Gagler e Walker entenderam que as enzimas, como motores funcionais da bioquímica, eram uma boa maneira de abordar esse conceito. Usando o banco de dados de Genomas Microbianos Integrados e Microbiomas, uma plataforma desenvolvida pelo Departamento de Energia dos EUA, eles, juntamente com sua equipe de cientistas, foram capazes de investigar a composição enzimática de bactérias e archaeas (procariontes) e eukaryas (eucariontes), e assim capturar a maioria da bioquímica da Terra.

Por meio dessa abordagem, a equipe foi capaz de descobrir um novo tipo de universalidade bioquímica identificando padrões estatísticos na função bioquímica das enzimas compartilhadas através da árvore da vida.
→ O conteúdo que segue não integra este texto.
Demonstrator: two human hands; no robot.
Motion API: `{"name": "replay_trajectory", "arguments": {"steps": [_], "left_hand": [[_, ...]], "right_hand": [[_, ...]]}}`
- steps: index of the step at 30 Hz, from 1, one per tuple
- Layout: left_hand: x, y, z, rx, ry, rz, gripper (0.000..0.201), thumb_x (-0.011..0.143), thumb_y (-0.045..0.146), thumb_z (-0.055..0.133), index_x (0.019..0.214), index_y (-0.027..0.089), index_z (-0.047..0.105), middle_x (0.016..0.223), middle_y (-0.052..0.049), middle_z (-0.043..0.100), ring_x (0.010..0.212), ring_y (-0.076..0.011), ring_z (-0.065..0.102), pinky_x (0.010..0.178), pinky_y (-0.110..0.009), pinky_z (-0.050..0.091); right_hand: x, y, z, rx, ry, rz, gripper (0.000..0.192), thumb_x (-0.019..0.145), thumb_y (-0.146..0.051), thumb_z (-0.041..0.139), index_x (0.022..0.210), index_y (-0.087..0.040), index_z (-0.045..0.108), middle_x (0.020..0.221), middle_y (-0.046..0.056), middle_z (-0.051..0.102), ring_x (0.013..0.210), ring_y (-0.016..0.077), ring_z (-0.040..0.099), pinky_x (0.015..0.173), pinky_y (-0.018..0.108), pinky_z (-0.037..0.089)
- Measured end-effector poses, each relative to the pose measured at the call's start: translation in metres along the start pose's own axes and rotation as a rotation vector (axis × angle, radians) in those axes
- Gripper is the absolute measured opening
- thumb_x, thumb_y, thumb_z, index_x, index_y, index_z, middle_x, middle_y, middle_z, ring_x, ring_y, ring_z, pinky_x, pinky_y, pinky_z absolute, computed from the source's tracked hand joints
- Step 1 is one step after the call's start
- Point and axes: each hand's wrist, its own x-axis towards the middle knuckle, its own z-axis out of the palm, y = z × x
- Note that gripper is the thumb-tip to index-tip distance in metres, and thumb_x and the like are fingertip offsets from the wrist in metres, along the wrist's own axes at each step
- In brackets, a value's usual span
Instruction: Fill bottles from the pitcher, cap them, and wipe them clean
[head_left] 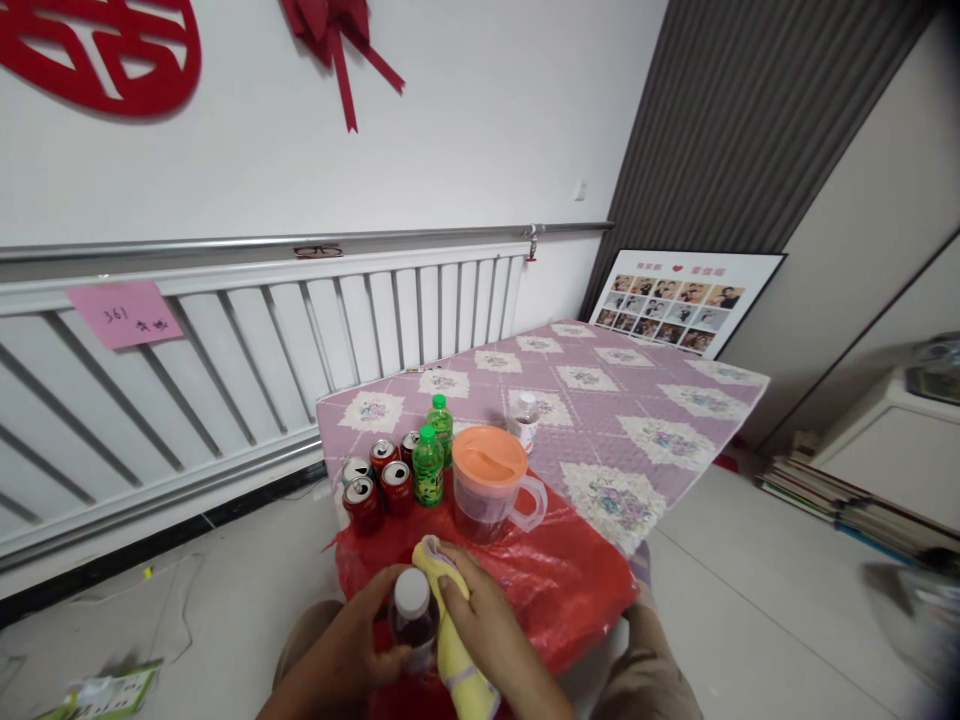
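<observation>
At bottom centre, the left hand curls round an upright see-through bottle, cap up; the right hand grips soft cloth.

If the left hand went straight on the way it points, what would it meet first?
The white-capped bottle, which it holds; just beyond, probably the yellow cloth, though depth there is unclear.

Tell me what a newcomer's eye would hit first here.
Probably the red plastic sheet on the near end of the table, with the orange-lidded pitcher on it. Closer in, the right hand holds a yellow cloth beside the white-capped bottle in the left hand. A red emblem hangs on the wall, upper left.
</observation>
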Motion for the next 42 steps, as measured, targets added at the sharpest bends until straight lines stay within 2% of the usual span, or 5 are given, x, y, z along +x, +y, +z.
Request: {"name": "replay_trajectory", "arguments": {"steps": [12, 23, 27, 35, 42], "left_hand": [[-0.001, -0.008, 0.005, 0.006, 0.025, -0.018, 0.070, 0.060, 0.000, 0.062, 0.126, 0.023, 0.054, 0.127, -0.005, 0.065, 0.112, -0.0229, 0.063, 0.102, -0.034, 0.049], [-0.003, -0.012, 0.026, 0.051, 0.276, -0.104, 0.062, 0.064, 0.006, 0.064, 0.122, 0.020, 0.050, 0.123, -0.007, 0.066, 0.109, -0.0228, 0.065, 0.093, -0.029, 0.052], [-0.003, -0.011, 0.028, 0.078, 0.311, -0.110, 0.058, 0.064, 0.007, 0.064, 0.119, 0.020, 0.050, 0.117, -0.007, 0.068, 0.103, -0.0226, 0.067, 0.088, -0.029, 0.053], [-0.003, -0.005, 0.013, 0.042, 0.181, -0.069, 0.064, 0.062, 0.004, 0.062, 0.122, 0.023, 0.052, 0.125, -0.006, 0.066, 0.116, -0.0249, 0.061, 0.098, -0.032, 0.050], [0.000, 0.002, -0.001, 0.088, 0.058, -0.028, 0.071, 0.059, -0.001, 0.059, 0.124, 0.025, 0.054, 0.127, -0.004, 0.062, 0.114, -0.0243, 0.059, 0.099, -0.034, 0.049]], "right_hand": [[-0.008, 0.050, 0.026, 0.009, -0.024, 0.176, 0.042, 0.090, -0.026, 0.044, 0.125, -0.012, 0.062, 0.127, 0.016, 0.066, 0.120, 0.0250, 0.061, 0.106, 0.041, 0.043], [-0.017, 0.004, 0.012, -0.018, 0.134, 0.029, 0.046, 0.092, -0.031, 0.044, 0.135, -0.019, 0.056, 0.144, 0.012, 0.053, 0.135, 0.0221, 0.047, 0.114, 0.041, 0.036], [-0.015, 0.008, 0.017, -0.031, 0.149, 0.050, 0.049, 0.092, -0.030, 0.041, 0.136, -0.013, 0.054, 0.143, 0.015, 0.053, 0.134, 0.0231, 0.048, 0.114, 0.043, 0.037], [-0.022, 0.056, 0.033, -0.008, 0.065, 0.168, 0.049, 0.088, -0.029, 0.046, 0.132, -0.010, 0.059, 0.137, 0.017, 0.059, 0.130, 0.0261, 0.053, 0.113, 0.046, 0.037], [-0.014, 0.011, 0.014, -0.019, 0.122, 0.051, 0.046, 0.090, -0.028, 0.045, 0.133, -0.016, 0.058, 0.138, 0.014, 0.058, 0.130, 0.0231, 0.053, 0.112, 0.042, 0.039]]}}
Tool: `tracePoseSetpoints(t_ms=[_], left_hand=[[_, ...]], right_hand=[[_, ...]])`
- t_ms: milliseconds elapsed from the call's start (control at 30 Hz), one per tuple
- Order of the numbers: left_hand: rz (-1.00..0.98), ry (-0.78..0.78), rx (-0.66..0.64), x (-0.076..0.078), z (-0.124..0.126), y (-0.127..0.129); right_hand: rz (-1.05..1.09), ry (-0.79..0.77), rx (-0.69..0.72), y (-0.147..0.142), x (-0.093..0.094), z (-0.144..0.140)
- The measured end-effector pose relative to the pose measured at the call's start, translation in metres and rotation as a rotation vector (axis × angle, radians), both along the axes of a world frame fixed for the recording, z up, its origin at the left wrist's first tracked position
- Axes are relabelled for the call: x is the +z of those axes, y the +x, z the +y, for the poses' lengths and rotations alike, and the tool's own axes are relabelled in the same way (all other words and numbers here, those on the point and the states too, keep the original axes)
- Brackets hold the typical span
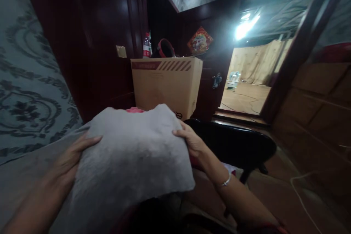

Ao fazer isso, verificaram que padrões estatísticos se originaram de princípios funcionais que não podem ser explicados pelo conjunto comum de funções enzimáticas utilizadas por toda a vida conhecida, e identificaram relações de escala associadas a tipos gerais de funções.

“Identificamos esse novo tipo de universalidade bioquímica a partir dos padrões estatísticos em larga escala da bioquímica e descobrimos que eles são mais generalizáveis a formas de vida desconhecidas em comparação com a tradicional descrita pelas moléculas e reações específicas que são comuns a toda a vida na Terra”, explica o coautor Hyunju Kim, professor assistente de pesquisa na Escola de Exploração da Terra e do Espaço da ASU. “Essa descoberta nos permite desenvolver uma nova teoria para as regras gerais da vida, que pode nos guiar na busca de novos exemplos de vida”.

“Podemos esperar que esses resultados se mantenham em qualquer lugar do universo, e essa é uma possibilidade emocionante que motiva um monte de trabalho interessante pela frente”, diz o coautor Chris Kempes, do Instituto Santa Fé.